Blog of the International Journal of Constitutional Law

Leading by Opposition: Justice Scalia and Comparative Constitutional Law

Claudia E. Haupt, Columbia Law School

As tributes to Justice Antonin Scalia are pouring in, a common theme is emerging among those of us who tended to disagree with him in most cases: he made us think harder. As Jamal Greene, himself a scholar of comparative constitutional law, remarked: “What he did was change how we talk about the law.” And so it was with comparative constitutional law.

It’s no secret that Justice Scalia was no fan of turning to contemporary non-U.S. law in judicial decisions. His opposition to the approach, however, contributed to more rigorous defenses by proponents, and thus arguably helped move the field of comparative constitutional law forward. So let’s revisit some of Justice Scalia’s greatest comparative constitutional law hits.

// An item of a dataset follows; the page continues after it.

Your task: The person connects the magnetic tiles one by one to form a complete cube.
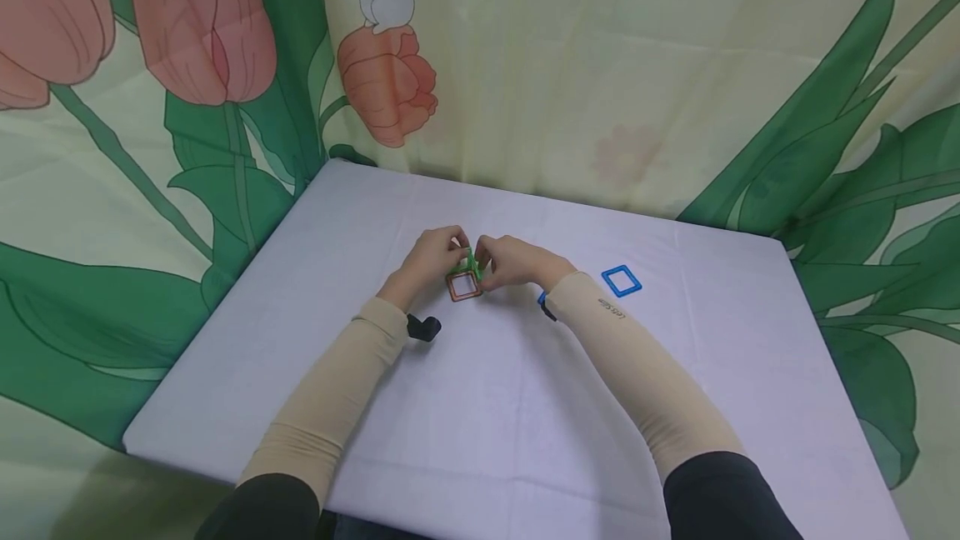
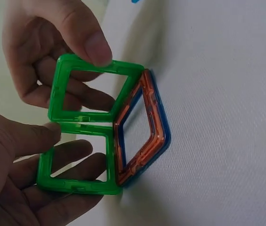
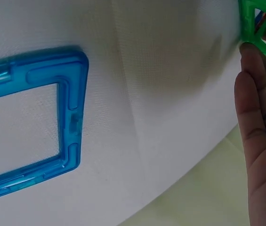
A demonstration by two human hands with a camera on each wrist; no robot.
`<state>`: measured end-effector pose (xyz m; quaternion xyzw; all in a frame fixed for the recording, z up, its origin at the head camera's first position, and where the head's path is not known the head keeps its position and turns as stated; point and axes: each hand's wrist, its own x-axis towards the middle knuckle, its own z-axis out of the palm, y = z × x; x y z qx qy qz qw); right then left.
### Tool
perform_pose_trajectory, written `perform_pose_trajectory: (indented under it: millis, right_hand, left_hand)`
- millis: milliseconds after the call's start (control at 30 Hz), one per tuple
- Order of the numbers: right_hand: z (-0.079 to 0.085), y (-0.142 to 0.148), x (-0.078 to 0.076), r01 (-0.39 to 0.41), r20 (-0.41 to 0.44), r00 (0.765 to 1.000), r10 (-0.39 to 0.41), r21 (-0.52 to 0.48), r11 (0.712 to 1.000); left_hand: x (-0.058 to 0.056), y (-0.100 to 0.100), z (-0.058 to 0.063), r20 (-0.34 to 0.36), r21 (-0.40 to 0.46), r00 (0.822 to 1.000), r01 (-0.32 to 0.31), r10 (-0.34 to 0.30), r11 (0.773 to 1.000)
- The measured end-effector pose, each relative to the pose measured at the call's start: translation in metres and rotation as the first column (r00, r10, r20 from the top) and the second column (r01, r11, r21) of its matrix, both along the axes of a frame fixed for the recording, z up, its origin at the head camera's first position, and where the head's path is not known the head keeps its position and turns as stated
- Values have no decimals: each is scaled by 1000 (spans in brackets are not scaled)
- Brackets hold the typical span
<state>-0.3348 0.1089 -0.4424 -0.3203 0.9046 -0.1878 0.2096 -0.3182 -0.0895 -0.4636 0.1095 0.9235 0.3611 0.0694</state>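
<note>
Two green square magnetic tiles stand edge to edge at an angle against an orange square magnetic tile (image 2: 159,128). A blue tile (image 2: 167,134) lies flat against the orange one's underside. With thumb in front and fingers behind, my left hand (image 1: 435,257) pinches the lower green tile (image 2: 76,186) in the left wrist view. My right hand (image 1: 517,260) holds the upper green tile (image 2: 125,67), its thumb on the outer edge. Both hands meet close over the table, around the small structure. In the right wrist view, my right fingers (image 3: 250,101) reach the green tile's edge.
A blue square tile (image 1: 631,291) lies on the white-covered table (image 1: 465,423), right of my right forearm. Another blue piece (image 1: 542,298) shows partly beneath my right wrist. A printed floral curtain (image 1: 525,65) hangs behind the table's far edge.
</note>
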Motion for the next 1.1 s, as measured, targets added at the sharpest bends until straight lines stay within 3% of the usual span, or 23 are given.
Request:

In the 1997 case Printz v. United States, Justice Scalia, who authored the majority opinion, squared off with Justice Stephen Breyer. At issue was the constitutionality of the Brady Handgun Violence Prevention Act, which would have demanded that background checks on prospective buyers of handguns be performed by state and local law enforcement officers to enforce the federal scheme. But the Court held that states cannot be forced to administer such a federal program. In his dissent, Justice Breyer cited Germany, Switzerland, and the European Union as federal systems in which states “themselves implement many of the laws, rules, regulations, or decrees enacted by the central ‘federal’ body.” Justice Scalia, however, found comparative analysis “inappropriate to the task of interpreting a constitution.” But, citing the discussion of federal systems in Nos. 18-20 of The Federalist, he also asserted that “it was of course quite relevant to the task of writing one.”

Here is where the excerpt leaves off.